**INSTRUCTIONS TO FOLLOW**:
Nothing in the records below should be altered when they are retyped.

PROVIDED INFORMATION: Begin

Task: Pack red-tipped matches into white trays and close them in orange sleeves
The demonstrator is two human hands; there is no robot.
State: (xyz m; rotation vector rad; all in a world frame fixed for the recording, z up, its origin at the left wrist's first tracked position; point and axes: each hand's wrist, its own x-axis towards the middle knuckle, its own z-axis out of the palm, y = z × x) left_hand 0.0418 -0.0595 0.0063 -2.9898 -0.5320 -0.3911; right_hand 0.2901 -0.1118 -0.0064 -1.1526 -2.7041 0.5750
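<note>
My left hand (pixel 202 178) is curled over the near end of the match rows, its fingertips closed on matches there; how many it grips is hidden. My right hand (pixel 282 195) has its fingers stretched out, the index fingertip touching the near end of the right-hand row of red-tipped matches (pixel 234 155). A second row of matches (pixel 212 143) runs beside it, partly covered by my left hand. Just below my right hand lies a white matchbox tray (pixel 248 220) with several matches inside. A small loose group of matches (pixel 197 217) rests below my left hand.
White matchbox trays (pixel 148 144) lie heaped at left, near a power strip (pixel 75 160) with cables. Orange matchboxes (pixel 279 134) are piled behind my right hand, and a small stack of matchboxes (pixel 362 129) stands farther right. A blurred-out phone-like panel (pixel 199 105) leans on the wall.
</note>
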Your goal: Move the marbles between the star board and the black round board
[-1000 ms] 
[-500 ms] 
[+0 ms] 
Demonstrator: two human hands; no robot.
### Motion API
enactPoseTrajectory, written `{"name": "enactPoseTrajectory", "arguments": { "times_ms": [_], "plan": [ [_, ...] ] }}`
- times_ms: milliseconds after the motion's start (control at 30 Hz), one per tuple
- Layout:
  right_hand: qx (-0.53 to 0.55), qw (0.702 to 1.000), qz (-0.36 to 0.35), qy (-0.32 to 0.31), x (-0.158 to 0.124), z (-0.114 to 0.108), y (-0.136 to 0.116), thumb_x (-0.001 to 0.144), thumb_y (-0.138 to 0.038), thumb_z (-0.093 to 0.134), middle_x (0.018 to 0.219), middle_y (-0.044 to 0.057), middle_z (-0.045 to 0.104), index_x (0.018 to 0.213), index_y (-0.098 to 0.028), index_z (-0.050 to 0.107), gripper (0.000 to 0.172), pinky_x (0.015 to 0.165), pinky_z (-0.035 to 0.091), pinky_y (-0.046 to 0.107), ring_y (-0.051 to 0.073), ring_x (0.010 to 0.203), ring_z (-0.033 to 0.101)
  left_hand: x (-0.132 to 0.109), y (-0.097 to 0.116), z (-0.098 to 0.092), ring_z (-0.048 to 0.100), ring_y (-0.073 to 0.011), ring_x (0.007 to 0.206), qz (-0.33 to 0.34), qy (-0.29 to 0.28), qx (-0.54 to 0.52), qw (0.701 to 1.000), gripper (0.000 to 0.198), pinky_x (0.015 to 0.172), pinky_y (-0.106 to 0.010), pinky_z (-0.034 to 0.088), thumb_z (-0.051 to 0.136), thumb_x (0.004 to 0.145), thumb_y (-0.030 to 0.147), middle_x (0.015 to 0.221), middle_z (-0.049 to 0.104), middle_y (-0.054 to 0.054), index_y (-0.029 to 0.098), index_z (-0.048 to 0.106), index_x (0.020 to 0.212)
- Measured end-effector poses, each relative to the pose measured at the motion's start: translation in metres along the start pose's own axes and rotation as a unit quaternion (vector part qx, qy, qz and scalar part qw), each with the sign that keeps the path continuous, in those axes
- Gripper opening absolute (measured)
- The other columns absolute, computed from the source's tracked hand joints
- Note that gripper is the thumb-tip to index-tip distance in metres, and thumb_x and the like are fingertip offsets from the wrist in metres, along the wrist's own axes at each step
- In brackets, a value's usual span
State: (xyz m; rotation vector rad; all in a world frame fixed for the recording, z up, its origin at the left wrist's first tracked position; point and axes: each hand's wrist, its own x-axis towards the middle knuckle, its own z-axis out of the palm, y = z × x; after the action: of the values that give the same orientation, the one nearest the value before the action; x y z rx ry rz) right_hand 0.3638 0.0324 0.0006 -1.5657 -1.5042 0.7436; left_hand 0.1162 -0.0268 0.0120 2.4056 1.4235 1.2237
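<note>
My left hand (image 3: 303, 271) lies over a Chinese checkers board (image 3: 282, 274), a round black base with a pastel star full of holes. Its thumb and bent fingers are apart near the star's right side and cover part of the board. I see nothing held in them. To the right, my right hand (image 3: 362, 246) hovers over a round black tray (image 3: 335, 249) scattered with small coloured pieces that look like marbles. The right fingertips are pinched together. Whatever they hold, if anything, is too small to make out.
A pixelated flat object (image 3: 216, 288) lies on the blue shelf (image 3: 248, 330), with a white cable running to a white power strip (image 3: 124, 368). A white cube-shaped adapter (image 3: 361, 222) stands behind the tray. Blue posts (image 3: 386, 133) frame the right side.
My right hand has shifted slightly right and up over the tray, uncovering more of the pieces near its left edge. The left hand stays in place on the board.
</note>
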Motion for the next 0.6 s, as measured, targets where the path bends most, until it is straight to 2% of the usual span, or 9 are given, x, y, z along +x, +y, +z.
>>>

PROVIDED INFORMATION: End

**ANSWER BOX**:
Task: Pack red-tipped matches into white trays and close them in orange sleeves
The demonstrator is two human hands; there is no robot.
State: (xyz m; rotation vector rad; all in a world frame fixed for the recording, z up, its origin at the left wrist's first tracked position; point and axes: each hand's wrist, its own x-axis towards the middle knuckle, its own z-axis out of the palm, y = z × x) left_hand 0.0418 -0.0595 0.0063 -2.9898 -0.5320 -0.3911; right_hand 0.2901 -0.1118 -0.0064 -1.1526 -2.7041 0.5750
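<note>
My left hand (pixel 202 178) is curled over the near end of the match rows, its fingertips closed on matches there; how many it grips is hidden. My right hand (pixel 282 195) has its fingers stretched out, the index fingertip touching the near end of the right-hand row of red-tipped matches (pixel 234 155). A second row of matches (pixel 212 143) runs beside it, partly covered by my left hand. Just below my right hand lies a white matchbox tray (pixel 248 220) with several matches inside. A small loose group of matches (pixel 197 217) rests below my left hand.
White matchbox trays (pixel 148 144) lie heaped at left, near a power strip (pixel 75 160) with cables. Orange matchboxes (pixel 279 134) are piled behind my right hand, and a small stack of matchboxes (pixel 362 129) stands farther right. A blurred-out phone-like panel (pixel 199 105) leans on the wall.
</note>
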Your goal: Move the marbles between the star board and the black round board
[-1000 ms] 
[-500 ms] 
[+0 ms] 
Demonstrator: two human hands; no robot.
### Motion API
enactPoseTrajectory, written `{"name": "enactPoseTrajectory", "arguments": { "times_ms": [_], "plan": [ [_, ...] ] }}`
- times_ms: milliseconds after the motion's start (control at 30 Hz), one per tuple
- Layout:
  right_hand: qx (-0.53 to 0.55), qw (0.702 to 1.000), qz (-0.36 to 0.35), qy (-0.32 to 0.31), x (-0.158 to 0.124), z (-0.114 to 0.108), y (-0.136 to 0.116), thumb_x (-0.001 to 0.144), thumb_y (-0.138 to 0.038), thumb_z (-0.093 to 0.134), middle_x (0.018 to 0.219), middle_y (-0.044 to 0.057), middle_z (-0.045 to 0.104), index_x (0.018 to 0.213), index_y (-0.098 to 0.028), index_z (-0.050 to 0.107), gripper (0.000 to 0.172), pinky_x (0.015 to 0.165), pinky_z (-0.035 to 0.091), pinky_y (-0.046 to 0.107), ring_y (-0.051 to 0.073), ring_x (0.010 to 0.203), ring_z (-0.033 to 0.101)
  left_hand: x (-0.132 to 0.109), y (-0.097 to 0.116), z (-0.098 to 0.092), ring_z (-0.048 to 0.100), ring_y (-0.073 to 0.011), ring_x (0.007 to 0.206), qz (-0.33 to 0.34), qy (-0.29 to 0.28), qx (-0.54 to 0.52), qw (0.701 to 1.000), gripper (0.000 to 0.198), pinky_x (0.015 to 0.172), pinky_y (-0.106 to 0.010), pinky_z (-0.034 to 0.088), thumb_z (-0.051 to 0.136), thumb_x (0.004 to 0.145), thumb_y (-0.030 to 0.147), middle_x (0.015 to 0.221), middle_z (-0.049 to 0.104), middle_y (-0.054 to 0.054), index_y (-0.029 to 0.098), index_z (-0.048 to 0.106), index_x (0.020 to 0.212)
- Measured end-effector poses, each relative to the pose measured at the motion's start: translation in metres along the start pose's own axes and rotation as a unit quaternion (vector part qx, qy, qz and scalar part qw), each with the sign that keeps the path continuous, in those axes
- Gripper opening absolute (measured)
- The other columns absolute, computed from the source's tracked hand joints
- Note that gripper is the thumb-tip to index-tip distance in metres, and thumb_x and the like are fingertip offsets from the wrist in metres, along the wrist's own axes at each step
- In brackets, a value's usual span
State: (xyz m; rotation vector rad; all in a world frame fixed for the recording, z up, its origin at the left wrist's first tracked position; point and axes: each hand's wrist, its own x-axis towards the middle knuckle, its own z-axis out of the palm, y = z × x; after the action: of the values that give the same orientation, the one nearest the value before the action; x y z rx ry rz) right_hand 0.3638 0.0324 0.0006 -1.5657 -1.5042 0.7436; left_hand 0.1162 -0.0268 0.0120 2.4056 1.4235 1.2237
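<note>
My left hand (image 3: 303, 271) lies over a Chinese checkers board (image 3: 282, 274), a round black base with a pastel star full of holes. Its thumb and bent fingers are apart near the star's right side and cover part of the board. I see nothing held in them. To the right, my right hand (image 3: 362, 246) hovers over a round black tray (image 3: 335, 249) scattered with small coloured pieces that look like marbles. The right fingertips are pinched together. Whatever they hold, if anything, is too small to make out.
A pixelated flat object (image 3: 216, 288) lies on the blue shelf (image 3: 248, 330), with a white cable running to a white power strip (image 3: 124, 368). A white cube-shaped adapter (image 3: 361, 222) stands behind the tray. Blue posts (image 3: 386, 133) frame the right side.
My right hand has shifted slightly right and up over the tray, uncovering more of the pieces near its left edge. The left hand stays in place on the board.
</note>
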Motion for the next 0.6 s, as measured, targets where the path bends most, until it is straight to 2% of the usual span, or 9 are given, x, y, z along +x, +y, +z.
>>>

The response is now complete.